Collected data entries:
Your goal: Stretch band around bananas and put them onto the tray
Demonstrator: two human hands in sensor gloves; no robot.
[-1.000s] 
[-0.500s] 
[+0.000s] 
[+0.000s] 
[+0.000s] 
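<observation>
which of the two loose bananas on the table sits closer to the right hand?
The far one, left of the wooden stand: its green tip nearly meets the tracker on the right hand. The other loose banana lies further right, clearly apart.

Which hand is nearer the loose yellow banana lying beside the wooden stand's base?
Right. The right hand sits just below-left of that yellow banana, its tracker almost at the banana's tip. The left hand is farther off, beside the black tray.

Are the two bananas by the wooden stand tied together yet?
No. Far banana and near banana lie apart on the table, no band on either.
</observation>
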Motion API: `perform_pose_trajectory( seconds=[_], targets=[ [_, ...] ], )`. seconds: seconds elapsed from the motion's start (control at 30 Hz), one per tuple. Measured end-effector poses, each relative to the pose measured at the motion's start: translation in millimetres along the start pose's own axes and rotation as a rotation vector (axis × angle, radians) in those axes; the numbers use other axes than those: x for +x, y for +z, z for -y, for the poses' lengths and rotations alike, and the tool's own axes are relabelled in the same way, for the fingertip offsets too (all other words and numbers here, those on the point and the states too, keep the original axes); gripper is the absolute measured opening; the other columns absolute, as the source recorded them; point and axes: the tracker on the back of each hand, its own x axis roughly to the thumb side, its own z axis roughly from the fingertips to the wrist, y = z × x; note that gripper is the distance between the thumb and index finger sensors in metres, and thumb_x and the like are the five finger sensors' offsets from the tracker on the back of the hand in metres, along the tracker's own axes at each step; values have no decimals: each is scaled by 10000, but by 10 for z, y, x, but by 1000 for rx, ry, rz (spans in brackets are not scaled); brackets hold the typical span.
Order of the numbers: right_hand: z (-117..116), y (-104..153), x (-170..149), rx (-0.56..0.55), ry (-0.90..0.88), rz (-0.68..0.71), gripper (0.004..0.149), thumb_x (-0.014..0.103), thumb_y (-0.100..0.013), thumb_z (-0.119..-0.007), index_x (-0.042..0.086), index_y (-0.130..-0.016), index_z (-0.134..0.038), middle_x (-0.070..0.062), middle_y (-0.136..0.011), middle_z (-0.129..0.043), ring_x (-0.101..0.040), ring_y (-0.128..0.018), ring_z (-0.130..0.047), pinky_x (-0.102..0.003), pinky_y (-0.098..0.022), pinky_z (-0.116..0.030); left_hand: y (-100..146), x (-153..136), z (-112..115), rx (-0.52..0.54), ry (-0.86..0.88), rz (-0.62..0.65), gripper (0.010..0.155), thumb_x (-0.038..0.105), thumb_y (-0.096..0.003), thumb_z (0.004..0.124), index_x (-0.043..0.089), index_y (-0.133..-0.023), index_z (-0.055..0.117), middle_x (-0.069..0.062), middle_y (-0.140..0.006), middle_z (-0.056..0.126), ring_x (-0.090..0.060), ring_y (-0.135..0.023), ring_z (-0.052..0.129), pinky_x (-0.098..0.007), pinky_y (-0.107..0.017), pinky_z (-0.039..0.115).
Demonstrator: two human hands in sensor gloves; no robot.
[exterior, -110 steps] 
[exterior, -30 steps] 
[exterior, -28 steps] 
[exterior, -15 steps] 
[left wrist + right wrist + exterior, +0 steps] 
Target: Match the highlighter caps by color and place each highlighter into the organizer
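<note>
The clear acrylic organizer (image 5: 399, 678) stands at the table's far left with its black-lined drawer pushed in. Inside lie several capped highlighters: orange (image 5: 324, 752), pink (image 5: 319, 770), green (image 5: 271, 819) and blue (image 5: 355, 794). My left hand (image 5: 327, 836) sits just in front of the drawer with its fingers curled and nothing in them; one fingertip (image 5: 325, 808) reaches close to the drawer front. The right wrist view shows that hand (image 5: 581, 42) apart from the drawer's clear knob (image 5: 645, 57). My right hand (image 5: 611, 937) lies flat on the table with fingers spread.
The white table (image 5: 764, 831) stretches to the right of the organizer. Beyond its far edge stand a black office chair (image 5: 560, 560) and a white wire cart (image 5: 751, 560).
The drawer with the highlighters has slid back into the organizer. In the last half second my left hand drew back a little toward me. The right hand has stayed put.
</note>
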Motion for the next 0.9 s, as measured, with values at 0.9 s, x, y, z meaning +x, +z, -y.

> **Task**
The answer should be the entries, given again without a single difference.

> **Solution to this problem**
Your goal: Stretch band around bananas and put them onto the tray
Demonstrator: two human hands in sensor gloves; no robot.
[-1.000s] 
[-0.500s] 
[+0.000s] 
[+0.000s] 
[+0.000s] 
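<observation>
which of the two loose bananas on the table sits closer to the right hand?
The far one, left of the wooden stand: its green tip nearly meets the tracker on the right hand. The other loose banana lies further right, clearly apart.

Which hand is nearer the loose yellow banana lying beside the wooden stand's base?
Right. The right hand sits just below-left of that yellow banana, its tracker almost at the banana's tip. The left hand is farther off, beside the black tray.

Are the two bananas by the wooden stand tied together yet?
No. Far banana and near banana lie apart on the table, no band on either.
</observation>
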Motion API: `perform_pose_trajectory( seconds=[_], targets=[ [_, ...] ], )`. seconds: seconds elapsed from the motion's start (control at 30 Hz), one per tuple. Measured end-effector poses, each relative to the pose measured at the motion's start: translation in millimetres along the start pose's own axes and rotation as a rotation vector (axis × angle, radians) in those axes; the numbers use other axes than those: x for +x, y for +z, z for -y, for the poses' lengths and rotations alike, and the tool's own axes are relabelled in the same way, for the fingertip offsets too (all other words and numbers here, those on the point and the states too, keep the original axes); gripper is the absolute measured opening; the other columns absolute, as the source recorded them; point and axes: the tracker on the back of each hand, its own x axis roughly to the thumb side, its own z axis roughly from the fingertips to the wrist, y = z × x; note that gripper is the distance between the thumb and index finger sensors in metres, and thumb_x and the like are the five finger sensors' offsets from the tracker on the back of the hand in metres, along the tracker's own axes at each step; values have no decimals: each is scaled by 10000, but by 10 for z, y, x, but by 1000 for rx, ry, rz (spans in brackets are not scaled); brackets hold the typical span.
Order of the numbers: right_hand: z (-117..116), y (-104..153), x (-170..149), rx (-0.56..0.55), ry (-0.90..0.88), rz (-0.68..0.71), gripper (0.004..0.149), thumb_x (-0.014..0.103), thumb_y (-0.100..0.013), thumb_z (-0.119..-0.007), index_x (-0.042..0.086), index_y (-0.130..-0.016), index_z (-0.134..0.038), middle_x (-0.070..0.062), middle_y (-0.136..0.011), middle_z (-0.129..0.043), ring_x (-0.101..0.040), ring_y (-0.128..0.018), ring_z (-0.130..0.047), pinky_x (-0.102..0.003), pinky_y (-0.098..0.022), pinky_z (-0.116..0.030); left_hand: y (-100..146), x (-153..136), z (-112..115), rx (-0.52..0.54), ry (-0.86..0.88), rz (-0.62..0.65), gripper (0.010..0.155), thumb_x (-0.038..0.105), thumb_y (-0.096..0.003), thumb_z (0.004..0.124), index_x (-0.043..0.089), index_y (-0.133..-0.023), index_z (-0.055..0.117), middle_x (-0.069..0.062), middle_y (-0.140..0.006), middle_z (-0.056..0.126), ring_x (-0.090..0.060), ring_y (-0.135..0.023), ring_z (-0.052..0.129), pinky_x (-0.098..0.007), pinky_y (-0.107..0.017), pinky_z (-0.039..0.115).
Demonstrator: two human hands in sensor gloves; no robot.
[exterior, -110 steps] 
[exterior, -30 steps] 
[exterior, -28 steps] 
[exterior, -15 steps] 
[left wrist + right wrist + exterior, +0 steps] 
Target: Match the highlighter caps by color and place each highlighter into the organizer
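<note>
The clear acrylic organizer (image 5: 399, 678) stands at the table's far left with its black-lined drawer pushed in. Inside lie several capped highlighters: orange (image 5: 324, 752), pink (image 5: 319, 770), green (image 5: 271, 819) and blue (image 5: 355, 794). My left hand (image 5: 327, 836) sits just in front of the drawer with its fingers curled and nothing in them; one fingertip (image 5: 325, 808) reaches close to the drawer front. The right wrist view shows that hand (image 5: 581, 42) apart from the drawer's clear knob (image 5: 645, 57). My right hand (image 5: 611, 937) lies flat on the table with fingers spread.
The white table (image 5: 764, 831) stretches to the right of the organizer. Beyond its far edge stand a black office chair (image 5: 560, 560) and a white wire cart (image 5: 751, 560).
The drawer with the highlighters has slid back into the organizer. In the last half second my left hand drew back a little toward me. The right hand has stayed put.
</note>
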Motion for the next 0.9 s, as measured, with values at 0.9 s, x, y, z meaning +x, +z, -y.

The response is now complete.